The global financial crisis that erupted in 2008 transformed the role of central bankers and the scale and scope of their policy toolkit. Today, financial stability is once again at the core of central banks' missions, and interest rates in a number of rich countries are likely to remain at or even below zero for some time. This means that central bankers' actions will be more visible and politically sensitive than they were even a decade ago. And that poses a growing threat to one of the great institutional innovations of the late twentieth century: central-bank independence.
Some observers say central banks can best guard against political interference by retreating to the narrow price-stability mandate that served them so well prior to the crisis. This advice is misguided. There can be no avoiding the imperative for central banks to revive their original role as guardians of financial stability.
After all, price stability is not an end in itself. It is merely one pillar supporting the macroeconomic stability that society needs. Financial stability is a second part of this foundation, as the recent crisis amply demonstrated.
In this broader context, central bankers will inevitably find themselves in discussions with politicians, regulators, and financial supervisors about their role in society.
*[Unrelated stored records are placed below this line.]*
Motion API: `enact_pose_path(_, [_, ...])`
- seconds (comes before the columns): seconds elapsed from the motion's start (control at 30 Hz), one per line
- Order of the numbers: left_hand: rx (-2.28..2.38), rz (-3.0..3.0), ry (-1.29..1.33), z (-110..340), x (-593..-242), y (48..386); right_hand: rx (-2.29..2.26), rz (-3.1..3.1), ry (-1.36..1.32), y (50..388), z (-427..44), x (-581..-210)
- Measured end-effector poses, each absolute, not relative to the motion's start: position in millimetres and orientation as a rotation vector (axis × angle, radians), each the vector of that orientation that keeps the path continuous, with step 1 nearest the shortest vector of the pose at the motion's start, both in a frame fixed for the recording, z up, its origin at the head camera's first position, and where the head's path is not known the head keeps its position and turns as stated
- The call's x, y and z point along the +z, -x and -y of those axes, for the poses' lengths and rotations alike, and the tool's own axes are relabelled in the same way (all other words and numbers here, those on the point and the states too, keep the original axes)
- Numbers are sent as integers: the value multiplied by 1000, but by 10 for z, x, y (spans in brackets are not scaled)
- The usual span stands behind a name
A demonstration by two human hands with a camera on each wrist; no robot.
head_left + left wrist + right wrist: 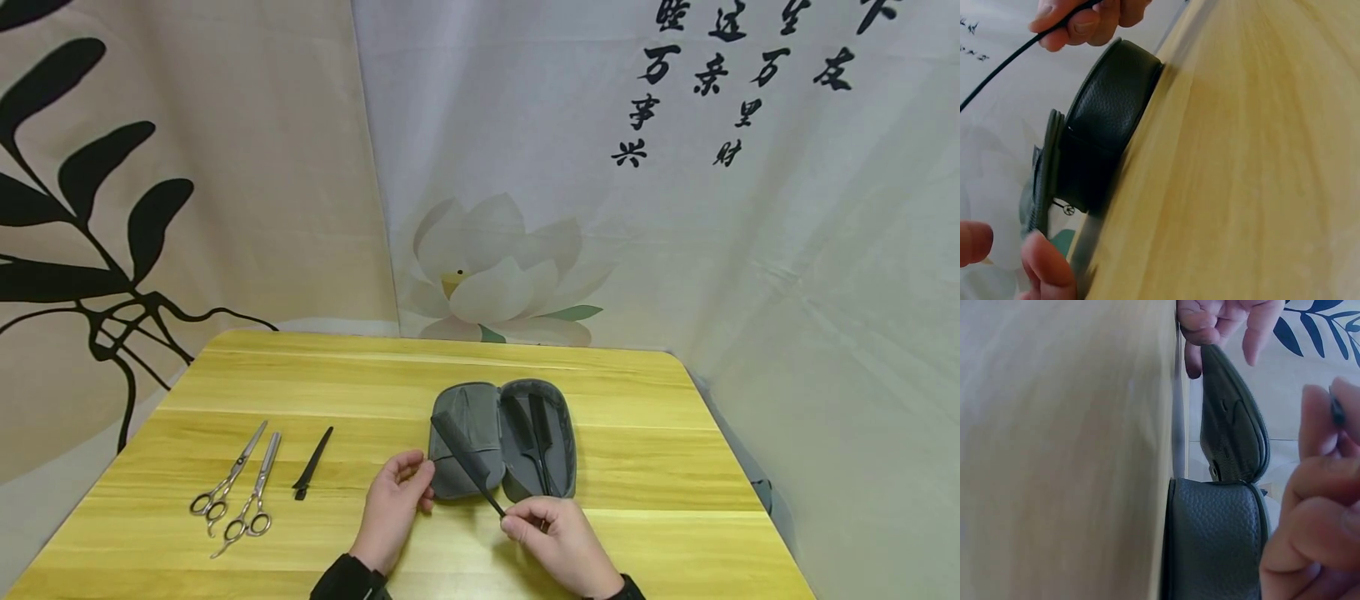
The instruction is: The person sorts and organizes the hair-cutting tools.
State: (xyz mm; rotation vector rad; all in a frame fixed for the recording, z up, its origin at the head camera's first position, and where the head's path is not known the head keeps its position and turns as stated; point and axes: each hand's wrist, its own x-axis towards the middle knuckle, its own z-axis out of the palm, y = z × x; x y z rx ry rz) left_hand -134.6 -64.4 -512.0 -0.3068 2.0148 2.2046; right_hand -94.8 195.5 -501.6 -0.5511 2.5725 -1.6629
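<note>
A dark grey zip case (465,475) lies unfolded on the table, its lid half to the left. Two black combs (538,433) rest inside its right half. My right hand (558,537) pinches a black comb (463,454) by its thin end, between thumb and fingertips. This comb slants up and left above the lid half. At the lid's left edge is my left hand (396,504). In the left wrist view, its fingertip (1047,259) meets the lid's edge, while the thumb (974,242) stands apart from it.
To the left on the wooden table (360,375) lie scissors (232,475), thinning scissors (258,492) and a black hair clip (313,462). Behind the table hangs a printed cloth (300,167) with a lotus and dark writing.
</note>
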Motion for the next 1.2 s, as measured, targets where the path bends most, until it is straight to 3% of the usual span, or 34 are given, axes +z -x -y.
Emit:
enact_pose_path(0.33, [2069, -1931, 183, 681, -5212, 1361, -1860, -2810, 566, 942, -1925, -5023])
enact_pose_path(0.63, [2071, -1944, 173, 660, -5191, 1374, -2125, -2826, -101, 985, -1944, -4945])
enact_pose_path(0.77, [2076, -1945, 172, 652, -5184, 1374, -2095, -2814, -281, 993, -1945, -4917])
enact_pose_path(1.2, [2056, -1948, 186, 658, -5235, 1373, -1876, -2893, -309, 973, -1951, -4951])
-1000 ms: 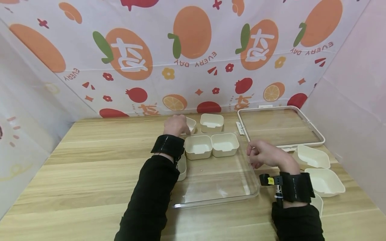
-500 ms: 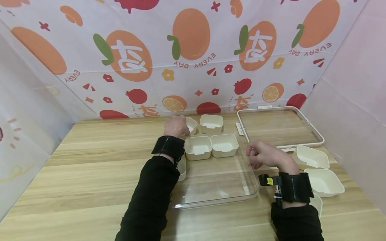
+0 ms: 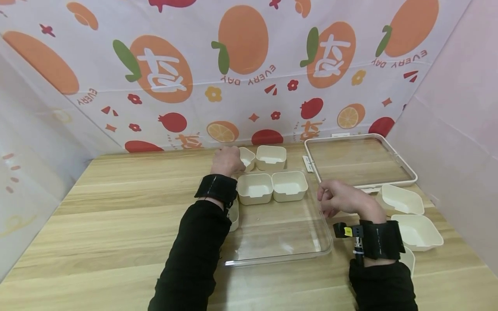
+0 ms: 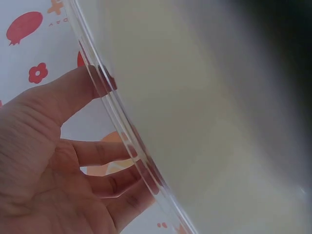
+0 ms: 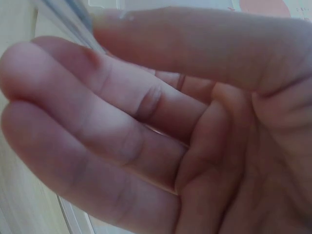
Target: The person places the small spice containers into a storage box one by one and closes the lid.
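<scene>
A clear tray (image 3: 280,229) holds cream bins, with two side by side (image 3: 254,188) (image 3: 289,186) and another (image 3: 233,215) partly behind the left forearm. At the tray's far left corner is the left hand (image 3: 227,161); in the left wrist view its thumb and fingers (image 4: 100,152) grip the clear rim (image 4: 127,127). The right hand (image 3: 342,199) is at the tray's right side. Seen from the right wrist, this hand (image 5: 161,112) pinches the clear edge (image 5: 78,24) between thumb and fingers. The left hand partly hides a bin (image 3: 247,159) beyond the tray.
Another cream bin (image 3: 271,157) stands beyond the tray. A clear lid with a white frame (image 3: 359,160) lies at the back right. Several bins (image 3: 400,199) (image 3: 417,232) are on the table's right side, one (image 3: 407,260) partly covered by the right arm. Patterned cloth (image 3: 241,99) hangs behind.
The head view has shifted slightly. Both hands keep their places at the tray, and the bins have not visibly moved.
</scene>
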`<act>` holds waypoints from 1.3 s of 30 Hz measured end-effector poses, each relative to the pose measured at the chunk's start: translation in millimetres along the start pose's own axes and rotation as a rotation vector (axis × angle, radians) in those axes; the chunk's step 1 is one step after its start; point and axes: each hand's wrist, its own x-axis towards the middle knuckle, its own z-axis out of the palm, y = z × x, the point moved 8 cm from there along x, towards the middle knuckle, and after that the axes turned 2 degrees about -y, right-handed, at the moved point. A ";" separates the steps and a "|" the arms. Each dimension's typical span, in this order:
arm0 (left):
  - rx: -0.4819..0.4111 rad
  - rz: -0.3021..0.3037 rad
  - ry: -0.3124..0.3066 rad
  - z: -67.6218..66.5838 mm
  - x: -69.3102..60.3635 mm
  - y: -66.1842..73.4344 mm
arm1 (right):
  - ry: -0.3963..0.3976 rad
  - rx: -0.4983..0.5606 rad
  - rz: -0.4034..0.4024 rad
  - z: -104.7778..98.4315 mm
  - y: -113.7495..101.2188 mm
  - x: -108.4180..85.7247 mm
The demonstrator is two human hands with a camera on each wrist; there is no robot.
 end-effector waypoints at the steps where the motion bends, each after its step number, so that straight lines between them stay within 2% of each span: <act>1: -0.003 0.000 0.003 -0.3 0.0 -0.8 | 0.001 0.000 0.001 -0.2 -0.3 0.3; 4: -0.022 0.010 0.023 -2.4 -0.4 -2.9 | 0.000 0.001 0.000 0.3 -1.0 1.1; 7: -0.041 0.068 0.122 -13.5 -2.2 -2.2 | -0.003 0.000 -0.003 1.4 -1.2 1.4; 11: -0.003 0.167 0.336 -51.8 -14.6 5.5 | -0.006 -0.005 -0.006 1.2 -1.8 1.1; 13: 0.003 0.185 0.385 -70.9 -22.7 10.1 | -0.004 -0.011 -0.006 0.0 -1.9 0.7; 15: 0.001 0.210 0.382 -83.0 -29.2 15.1 | -0.001 -0.012 0.000 -1.1 -2.1 0.1; 18: -0.034 0.225 0.324 -88.5 -36.7 18.1 | 0.002 -0.013 0.002 -1.8 -1.9 -0.3; 29: -0.022 0.442 0.230 -84.2 -67.0 26.0 | -0.001 -0.014 0.003 0.3 0.4 -0.1; 39: -0.051 0.525 0.247 -90.0 -108.4 22.5 | -0.015 0.010 -0.028 1.7 -2.6 -0.1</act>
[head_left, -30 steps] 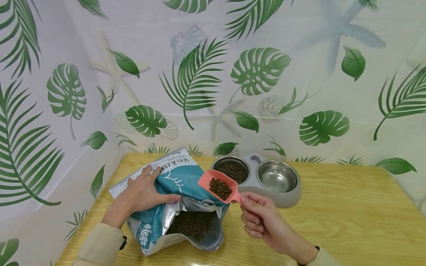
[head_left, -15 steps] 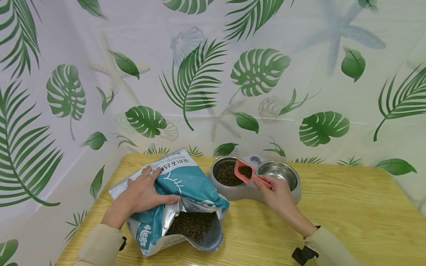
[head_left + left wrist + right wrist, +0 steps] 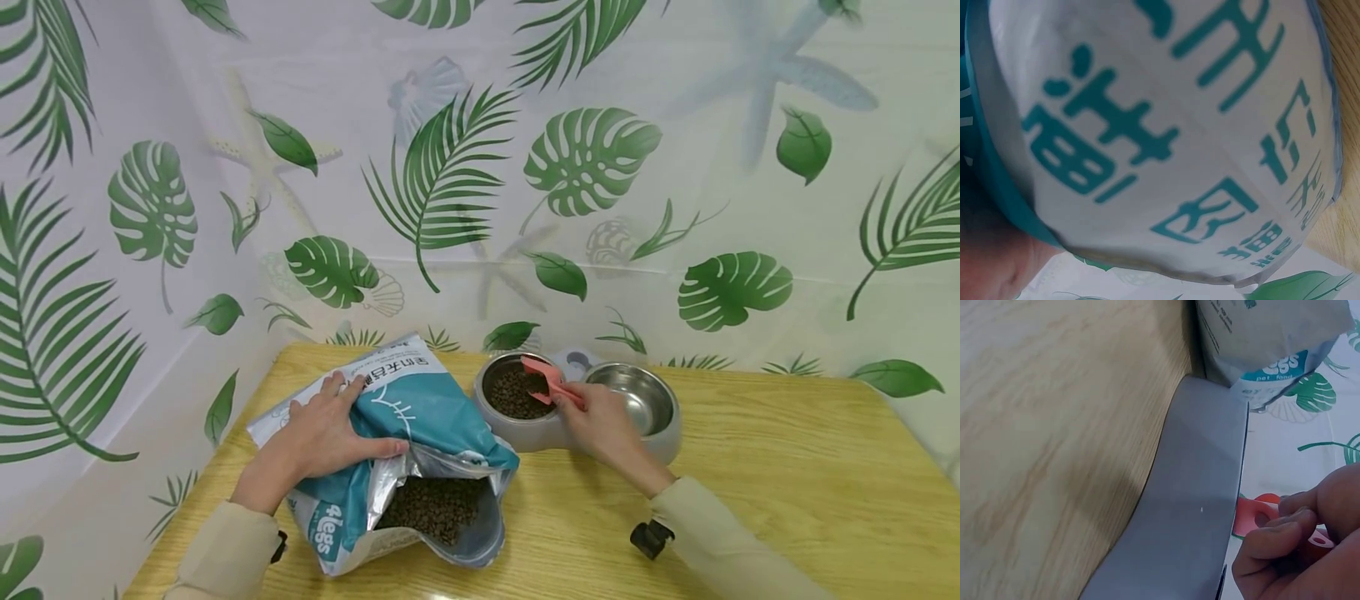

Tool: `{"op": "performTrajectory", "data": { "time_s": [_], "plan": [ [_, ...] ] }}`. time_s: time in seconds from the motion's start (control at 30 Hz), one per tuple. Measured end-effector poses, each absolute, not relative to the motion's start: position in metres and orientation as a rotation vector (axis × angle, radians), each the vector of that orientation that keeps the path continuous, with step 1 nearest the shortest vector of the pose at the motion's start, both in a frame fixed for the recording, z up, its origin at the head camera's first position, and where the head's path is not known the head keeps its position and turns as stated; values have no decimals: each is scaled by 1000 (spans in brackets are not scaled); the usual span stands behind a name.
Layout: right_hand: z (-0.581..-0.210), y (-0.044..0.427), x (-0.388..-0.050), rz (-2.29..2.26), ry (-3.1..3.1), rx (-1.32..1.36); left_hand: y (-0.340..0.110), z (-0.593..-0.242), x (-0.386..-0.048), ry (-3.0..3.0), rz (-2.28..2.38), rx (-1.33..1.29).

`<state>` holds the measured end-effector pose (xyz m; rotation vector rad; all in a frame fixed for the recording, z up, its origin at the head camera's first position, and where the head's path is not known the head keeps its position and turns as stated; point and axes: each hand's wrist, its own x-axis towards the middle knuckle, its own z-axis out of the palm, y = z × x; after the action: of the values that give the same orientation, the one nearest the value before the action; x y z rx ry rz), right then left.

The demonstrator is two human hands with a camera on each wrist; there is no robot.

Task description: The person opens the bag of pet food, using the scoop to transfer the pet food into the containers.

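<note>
My right hand grips the handle of a coral-pink scoop, which is tipped on its side over the left bowl. Dark brown kibble lies in that bowl. In the right wrist view the fingers curl round the scoop's handle, beside the grey bowl stand. My left hand rests spread on a teal and white pet food bag, thumb near its mouth. The bag lies on its side, its silvery opening toward me with kibble inside. Printed bag fills most of the left wrist view.
The grey double stand also holds a second steel bowl with no kibble visible. Both bowls sit at the back of the wooden table, before a leaf-patterned curtain. The bag stands close to the left bowl.
The right hand has carried the kibble-filled scoop from above the bag's edge to the left bowl and turned it over on its side. The left hand and bag stay put.
</note>
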<state>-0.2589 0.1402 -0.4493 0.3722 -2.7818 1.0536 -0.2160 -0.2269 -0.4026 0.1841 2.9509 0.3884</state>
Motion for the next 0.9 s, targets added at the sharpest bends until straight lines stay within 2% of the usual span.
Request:
{"op": "performTrajectory", "data": {
  "time_s": [0.27,0.73,0.9],
  "plan": [
    [-454,130,-257,987,-2819,425,-227,-402,-216,2951,387,178],
    [-453,148,-247,603,-2655,503,-227,-403,-216,2953,368,179],
    [-447,152,-240,793,-2522,458,-227,-403,-217,2952,366,181]
  ]
}}
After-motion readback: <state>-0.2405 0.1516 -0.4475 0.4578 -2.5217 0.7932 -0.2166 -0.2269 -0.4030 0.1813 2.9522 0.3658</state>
That is as it should be: such engagement is essential to sustaining central-bank independence.
Our recent report, Sound At Last? Assessing a Decade of Financial Regulation, highlights three important ways in which the 2008 crisis changed our collective view of central banking. First, when interest rates hit the zero lower bound (ZLB), further monetary-policy actions resemble, and often simply substitute for, measures normally taken by others. Second, the scale of central-bank lending has increased dramatically. Third, today's policymakers are rightly focusing on lowering systemic risk to reduce the frequency and severity of financial crises.
Revisiting the status of central banks is prudent, given the very real possibility that rates will be at or near the ZLB in the future. Specifically, we call for the formal establishment of a special regime, triggered by the ZLB, whereby the executive branches of government and the central bank contribute their views and jointly agree on the entire range of available policy options.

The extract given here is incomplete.